The 2006 Rafael Nadal tennis season started in February as Nadal missed the Australian Open because of a foot injury. Nadal won five singles titles in 2006.

== Hard court ==
In February, Nadal lost in the semifinals of the first tournament he played, the Open 13 tournament in Marseille, France. Two weeks later, he handed Roger Federer his first loss of the year in the final of the Dubai Tennis Championships (in 2006, Rafael Nadal and Andy Murray were the only two men who defeated Federer), thus ending Federer's 56-match winning streak on hard courts. To complete the spring hard-court season, Nadal was upset in both the semifinals of the Indian Wells Masters by James Blake, and in the second round of the Miami Masters by Carlos Moyá, who thus ended Nadal's 22-match win streak over fellow Spaniard players.

== Clay season ==
On European clay, Nadal won all four tournaments he entered and 24 consecutive matches. He defeated Federer in the final of the Monte Carlo Masters in four sets. The following week, he defeated Tommy Robredo in the final of the Open Sabadell Atlántico tournament in Barcelona. After a one-week break, Nadal won the Italian Masters, defeating Federer in a fifth-set tiebreaker in the final, after saving two match points and equaling Björn Borg's tally of 16 ATP titles won as a teenager.

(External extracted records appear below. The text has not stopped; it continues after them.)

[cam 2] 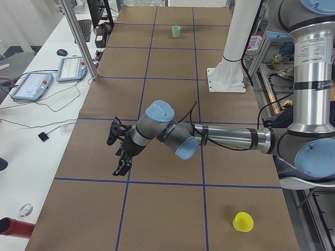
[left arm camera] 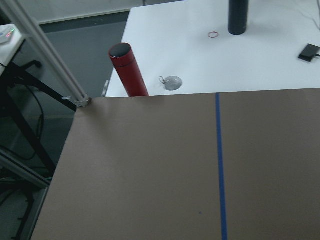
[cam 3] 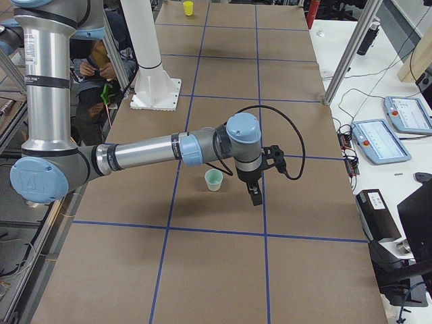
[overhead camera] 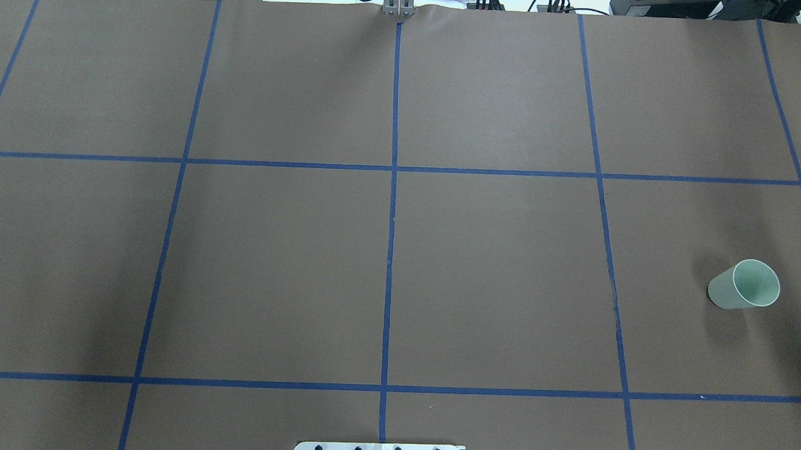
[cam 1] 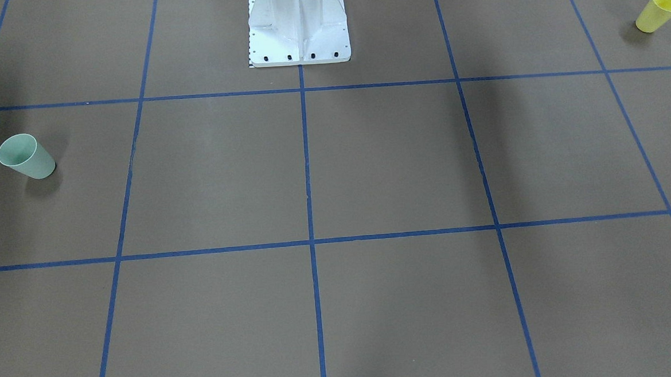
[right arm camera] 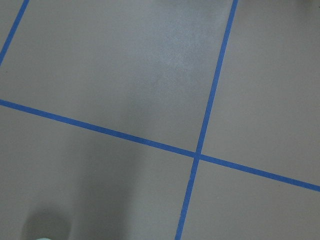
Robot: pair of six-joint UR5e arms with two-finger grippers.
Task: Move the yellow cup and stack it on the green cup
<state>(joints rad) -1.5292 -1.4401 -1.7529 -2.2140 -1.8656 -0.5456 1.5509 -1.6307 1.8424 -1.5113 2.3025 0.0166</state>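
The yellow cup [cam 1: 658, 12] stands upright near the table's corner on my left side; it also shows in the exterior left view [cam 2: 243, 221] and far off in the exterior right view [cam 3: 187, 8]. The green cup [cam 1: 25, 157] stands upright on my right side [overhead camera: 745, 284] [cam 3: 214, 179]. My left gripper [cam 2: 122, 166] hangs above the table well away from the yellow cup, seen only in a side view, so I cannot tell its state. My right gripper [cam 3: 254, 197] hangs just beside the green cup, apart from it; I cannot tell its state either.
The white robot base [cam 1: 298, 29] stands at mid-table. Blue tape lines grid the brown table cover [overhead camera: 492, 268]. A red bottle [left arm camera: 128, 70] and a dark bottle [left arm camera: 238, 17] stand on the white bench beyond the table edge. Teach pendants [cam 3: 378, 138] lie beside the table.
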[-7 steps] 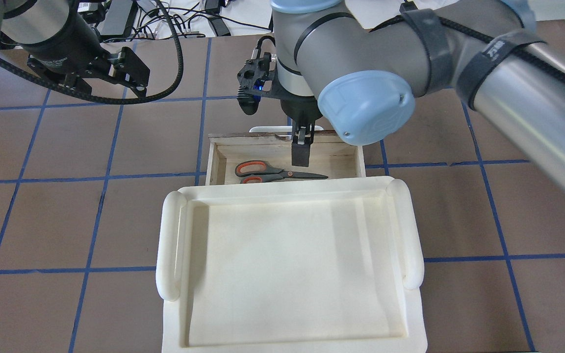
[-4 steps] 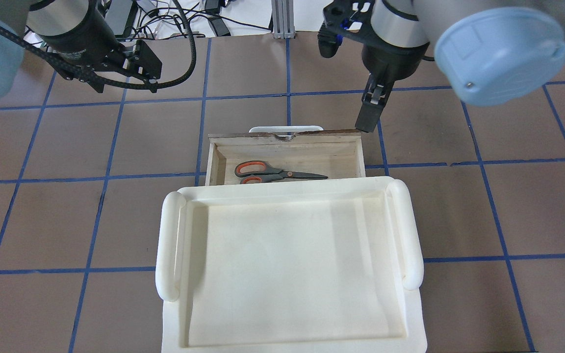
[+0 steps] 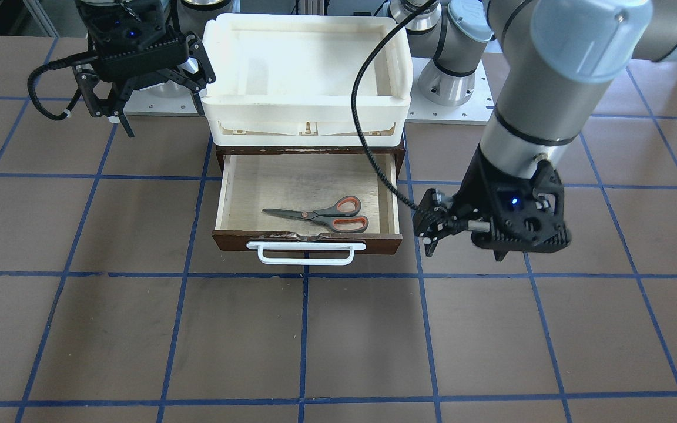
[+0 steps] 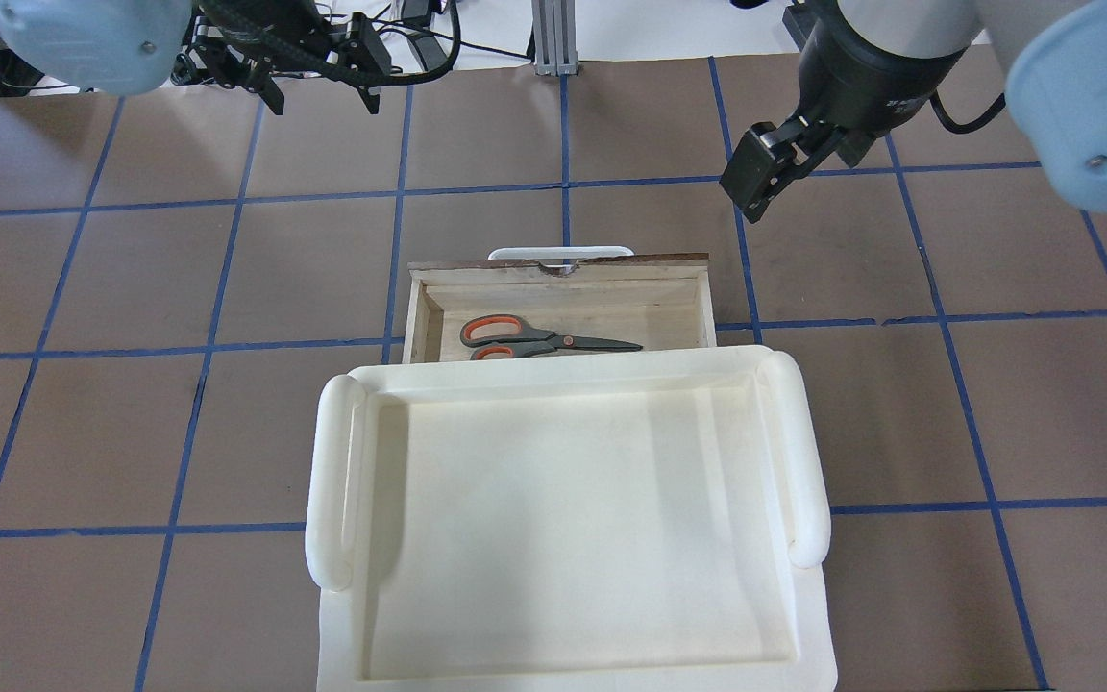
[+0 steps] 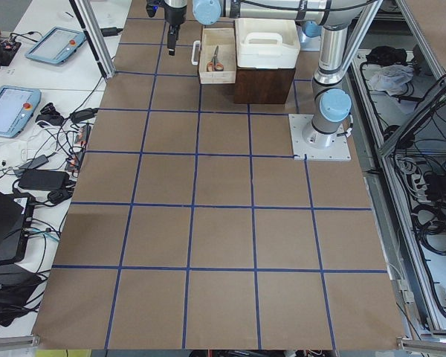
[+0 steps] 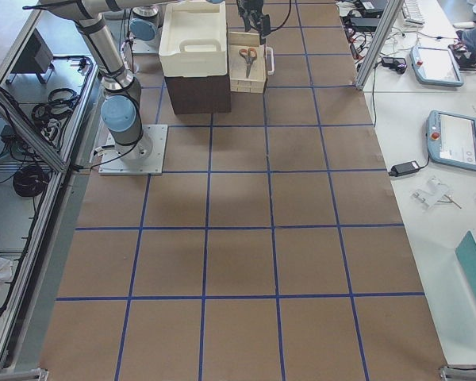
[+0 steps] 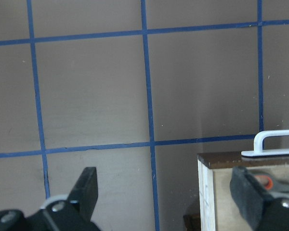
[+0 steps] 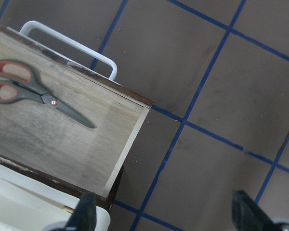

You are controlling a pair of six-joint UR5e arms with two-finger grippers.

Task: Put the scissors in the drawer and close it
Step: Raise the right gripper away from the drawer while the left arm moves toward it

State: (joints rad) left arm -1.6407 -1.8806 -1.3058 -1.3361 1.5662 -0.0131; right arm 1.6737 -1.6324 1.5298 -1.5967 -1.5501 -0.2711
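White tray (image 4: 331,481) sat on the cabinet (image 3: 218,154) near the robot-side edge, mid-width. Drawer (image 4: 611,260) stood open toward the operators' edge. Scissors (image 4: 544,338) lay flat inside it, handles toward the left edge. Left gripper (image 3: 428,227) and right gripper (image 4: 755,181) hovered, jaws spread wide, holding nothing.

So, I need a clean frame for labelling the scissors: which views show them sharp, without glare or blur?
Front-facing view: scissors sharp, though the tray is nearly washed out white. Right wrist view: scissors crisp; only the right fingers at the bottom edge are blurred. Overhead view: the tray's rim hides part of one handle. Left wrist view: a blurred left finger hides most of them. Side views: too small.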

Nadal broke Argentinian Guillermo Vilas's 29-year male record of 53 consecutive clay-court match victories by beating Robin Söderling in the first round of the French Open. Vilas presented Nadal with a trophy, but commented later that Nadal's feat was less impressive than his own because Nadal's winning streak covered two years and was accomplished by adding easy tournaments to his schedule.

Nadal went on to face Novak Djokovic in the quarterfinals, the first-ever meeting of their historic rivalry, which Nadal won via a retirement from Djokovic after Nadal took the first two sets. He then beat Ivan Ljubičić to set up a final against Federer. The first two sets of the match were hardly competitive, as the rivals traded 6–1 sets. Nadal won the third set easily and served for the match in the fourth set before Federer broke him and forced a tiebreaker. Nadal won the tiebreaker and became the first player to defeat Federer in a Grand Slam tournament final.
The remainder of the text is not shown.